Maureen Dowd of The New York Times has a cameo role in which she gets the first lady to admit that she's going back into movies. ("I thought he should have developed my character more," says Dowd.)

And then there's the story about the girls brought in to keep the guys happy during the Tucker reelection effort. "I have never been on a campaign," says Buckley, but "I heard stories about the '80 campaign that gave me -- you might say -- some inspiration."

Buckley says he first came up with the idea of doing the novel after he left Bush's staff in February 1983. He had promised the vice president, he says, that he would never write a real memoir.

"When I went down to my interview with Bush, it was me and the vice president and everything seemed to be okay and Bush's and my hands were in midair to shake on it, when Teeley chimed in," Buckley remembers. "He said, 'Mr. Vice President, wasn't there something you wanted to ask Chris, you know, about NOT WRITING ANYTHING ABOUT HIS EXPERIENCES HERE.'

"But then after a year and a half, I had all this stuff, and thought what to do with it. I read a lot of White House memoirs and they all struck me as kind of chimerically scurrilous. They all have two themes. The first is, 'It isn't my fault,' and the second is, 'It would have been much worse if I hadn't been there.' So all the classic light bulbs went off and I thought, 'I'll write a parody of a White House memoir.' "

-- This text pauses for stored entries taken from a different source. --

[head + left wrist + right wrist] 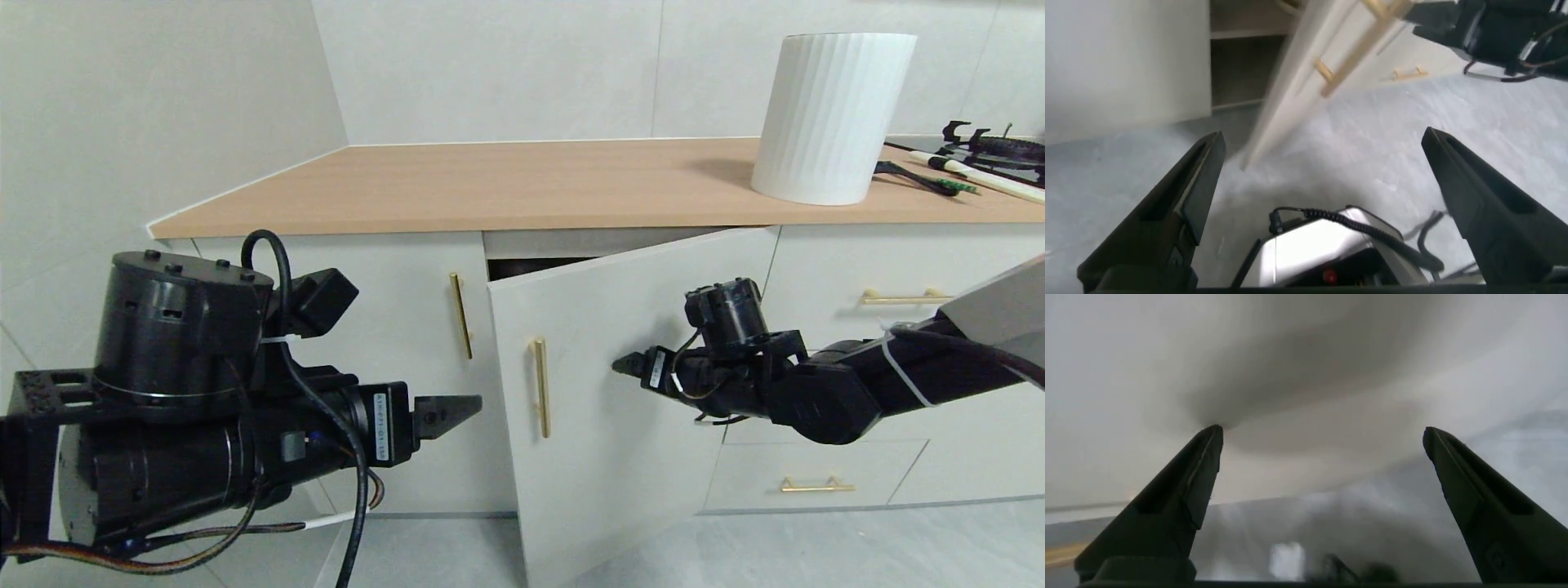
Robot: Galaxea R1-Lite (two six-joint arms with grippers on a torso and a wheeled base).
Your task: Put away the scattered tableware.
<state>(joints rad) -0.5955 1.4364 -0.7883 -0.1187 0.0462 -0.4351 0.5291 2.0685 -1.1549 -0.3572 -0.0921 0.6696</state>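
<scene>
A cabinet door (620, 392) with a brass handle (540, 388) hangs ajar under the wooden counter (490, 184). The right gripper (622, 365) sits close before its face and the left gripper (461, 411) near the handle, both with jaws spread wide. The tableware (971, 175), pale chopsticks and dark-handled pieces, lies at the counter's far right beside a white ribbed holder (829, 114), partly cut off at the edge; the cabinet's inside is dark
</scene>
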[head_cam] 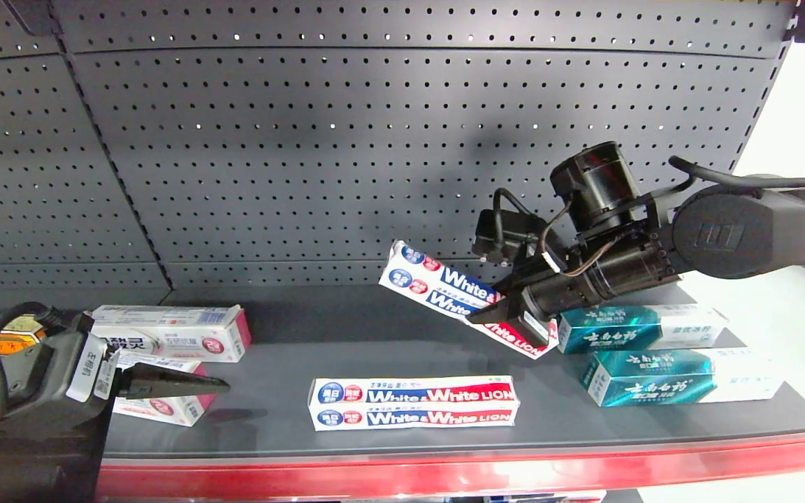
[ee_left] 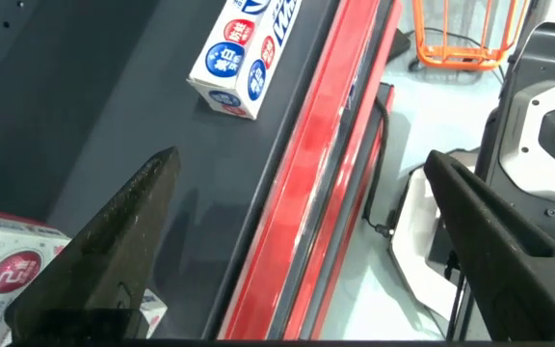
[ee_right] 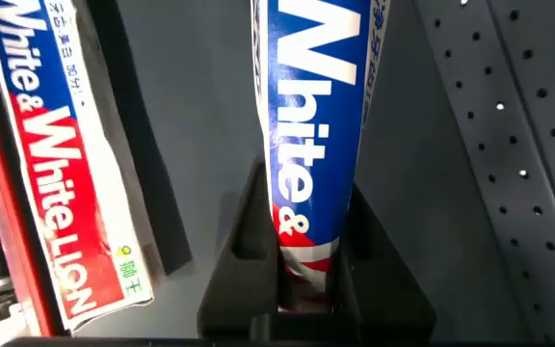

Buckley currently earns his living free-lancing and is an editor at large for Esquire. In 1982 he published "Steaming to Bamboola," an account of his 76 days on a freighter after graduating from Yale.

"The White House Mess" was rejected by five publishers, the author says, because the first draft was "a joke that went on a little too long." He doesn't want anyone to take the work too seriously (how can you?), but notes that there is indeed a message:

"If the book works, it should strike shame into the hearts of future memoirists. But you watch. It won't."